Optics study of the Enge spectrometer with the splitter magnet

The Enge spectrometer used for E89-009 will be installed as an electron spectrometer to analyze scattered electron momentum. As already mentioned, in the new geometry for E01-001 the spectrometer, it will be vertically tilted by 4.5 degrees with a rotation center at the virtual target point. Figures 28 show the kinematic parameters which describe an optical feature of the tilted Enge system obtained by raytrace simulation. The scattering angle distribution ($\theta _{e'}$ , top-left) shows that the tilted Enge system has an angular acceptance with a maximum around 3 degrees and clear cut off at 2 degrees. The electron rate, which limited the beam intensity and target thickness in the E89-009 experiment, can be reduced to a few MHz, keeping the scattering angle as small as possible to maximize the yield. This feature enables us to optimize the signal to bremstrahlung background ratio.

The parameters for the Enge spectrometer were optimized with the raytrace simulation based on the calculated electron angular and momentum distributions from the virtual photon process. The simulation result and matching with the kaon spectrometer parameters set the electron central momentum as 316 MeV/$c$. Figure 29 shows correlations between electron momentum and position or angle on the focal plane. The original symmetries of the optics were lost due to the tilt of the Enge spectrometer. Therefore, position measurement is not sufficient for the present configuration and it is essential to track the electrons to achieve the required momentum resolution of $4\times10^{-4}$. The expected total rate on the focal plane is a few MHz which is two orders of magnitude smaller than that of E89-009. Therefore, simultaneous measurements of position and angle are possible with a conventional tracking technique such as wire chambers.

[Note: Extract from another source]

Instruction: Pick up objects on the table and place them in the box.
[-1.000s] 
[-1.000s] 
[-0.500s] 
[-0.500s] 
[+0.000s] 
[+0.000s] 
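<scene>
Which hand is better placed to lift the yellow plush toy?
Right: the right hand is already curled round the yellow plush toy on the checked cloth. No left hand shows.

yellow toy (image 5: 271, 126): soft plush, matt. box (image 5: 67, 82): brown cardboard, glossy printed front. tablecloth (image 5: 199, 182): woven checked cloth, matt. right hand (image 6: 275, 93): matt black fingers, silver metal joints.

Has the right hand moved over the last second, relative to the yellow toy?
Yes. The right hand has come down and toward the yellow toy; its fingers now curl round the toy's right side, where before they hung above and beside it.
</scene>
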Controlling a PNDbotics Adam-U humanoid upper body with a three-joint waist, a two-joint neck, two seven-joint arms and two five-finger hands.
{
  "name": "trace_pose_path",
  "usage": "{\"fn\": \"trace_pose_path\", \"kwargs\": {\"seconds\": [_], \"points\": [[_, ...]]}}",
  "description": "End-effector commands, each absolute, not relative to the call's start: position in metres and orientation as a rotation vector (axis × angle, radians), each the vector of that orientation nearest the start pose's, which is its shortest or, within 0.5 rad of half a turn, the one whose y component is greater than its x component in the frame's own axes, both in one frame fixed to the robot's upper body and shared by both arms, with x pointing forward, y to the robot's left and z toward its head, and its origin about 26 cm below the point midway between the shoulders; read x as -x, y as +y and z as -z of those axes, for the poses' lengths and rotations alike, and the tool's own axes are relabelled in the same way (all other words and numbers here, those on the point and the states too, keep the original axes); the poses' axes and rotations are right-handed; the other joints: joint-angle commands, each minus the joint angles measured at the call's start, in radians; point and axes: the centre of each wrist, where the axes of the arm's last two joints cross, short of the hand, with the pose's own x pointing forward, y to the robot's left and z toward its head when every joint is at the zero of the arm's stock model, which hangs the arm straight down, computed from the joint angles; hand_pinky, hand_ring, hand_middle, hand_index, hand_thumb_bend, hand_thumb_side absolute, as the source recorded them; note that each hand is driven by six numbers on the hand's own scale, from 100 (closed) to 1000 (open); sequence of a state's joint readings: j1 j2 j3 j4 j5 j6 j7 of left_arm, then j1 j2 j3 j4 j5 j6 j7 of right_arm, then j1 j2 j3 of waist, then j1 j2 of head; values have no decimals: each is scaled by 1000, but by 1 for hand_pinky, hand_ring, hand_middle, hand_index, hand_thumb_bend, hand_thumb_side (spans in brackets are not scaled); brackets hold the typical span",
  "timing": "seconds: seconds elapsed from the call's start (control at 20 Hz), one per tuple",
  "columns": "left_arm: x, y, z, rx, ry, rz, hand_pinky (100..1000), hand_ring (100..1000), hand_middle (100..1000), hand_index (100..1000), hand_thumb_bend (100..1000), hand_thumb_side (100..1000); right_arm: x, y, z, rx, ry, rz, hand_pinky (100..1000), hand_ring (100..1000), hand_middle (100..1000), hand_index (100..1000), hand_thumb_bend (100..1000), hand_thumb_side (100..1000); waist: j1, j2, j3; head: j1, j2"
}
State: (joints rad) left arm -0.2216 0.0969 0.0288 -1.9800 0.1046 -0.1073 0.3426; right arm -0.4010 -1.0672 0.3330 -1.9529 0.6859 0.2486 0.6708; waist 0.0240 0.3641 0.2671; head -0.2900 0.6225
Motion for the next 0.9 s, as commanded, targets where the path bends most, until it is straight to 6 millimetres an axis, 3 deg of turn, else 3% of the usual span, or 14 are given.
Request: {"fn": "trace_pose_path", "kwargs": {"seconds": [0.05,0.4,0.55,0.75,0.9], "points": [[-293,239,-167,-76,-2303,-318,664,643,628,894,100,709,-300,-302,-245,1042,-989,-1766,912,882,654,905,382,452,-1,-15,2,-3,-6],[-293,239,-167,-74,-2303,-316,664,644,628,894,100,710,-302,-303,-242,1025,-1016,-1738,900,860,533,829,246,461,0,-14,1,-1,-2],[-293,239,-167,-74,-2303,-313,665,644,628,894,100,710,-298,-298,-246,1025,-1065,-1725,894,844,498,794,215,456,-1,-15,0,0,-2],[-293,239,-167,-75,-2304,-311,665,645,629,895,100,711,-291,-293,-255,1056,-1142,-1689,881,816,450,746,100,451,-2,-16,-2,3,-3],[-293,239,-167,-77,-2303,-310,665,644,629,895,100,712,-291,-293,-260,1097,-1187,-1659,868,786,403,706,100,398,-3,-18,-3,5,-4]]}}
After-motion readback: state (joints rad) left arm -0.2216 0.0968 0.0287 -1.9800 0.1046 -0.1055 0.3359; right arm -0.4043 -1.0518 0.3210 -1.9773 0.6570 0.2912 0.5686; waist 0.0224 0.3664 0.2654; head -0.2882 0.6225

All focal plane parameters, x, x', y and y' (x' and y' are respectively in- and out- plane angles) will be measured to reconstruct momentum and scattering angle of electrons. Figure 30 provides the beam image on the focal plane and the detector size was determined to cover it. The momentum and scattering angle resolutions were studied with raytrace simulation as functions of position and angular errors in the measuring focal plane parameters. The results are shown in figure 31. The momentum resolution can be better than $4\times10^{-4}$ (FWHM) if the angular resolution is better than 2 mr (rms) with a position resolution of $<$100 $\mu$m (rms). Since, the multiple scattering through detector materials as well as the position resolution will contribute to the total angular resolution, it is a key issue to control the multiple scattering in the detector though above requirements can be achieved with a conventional technique. The electron arm contribution to the hypernuclear mass resolution is about 120 MeV (FWHM) assuming the electron momentum of 300 MeV/$c$. This is small enough compared with the other contributions.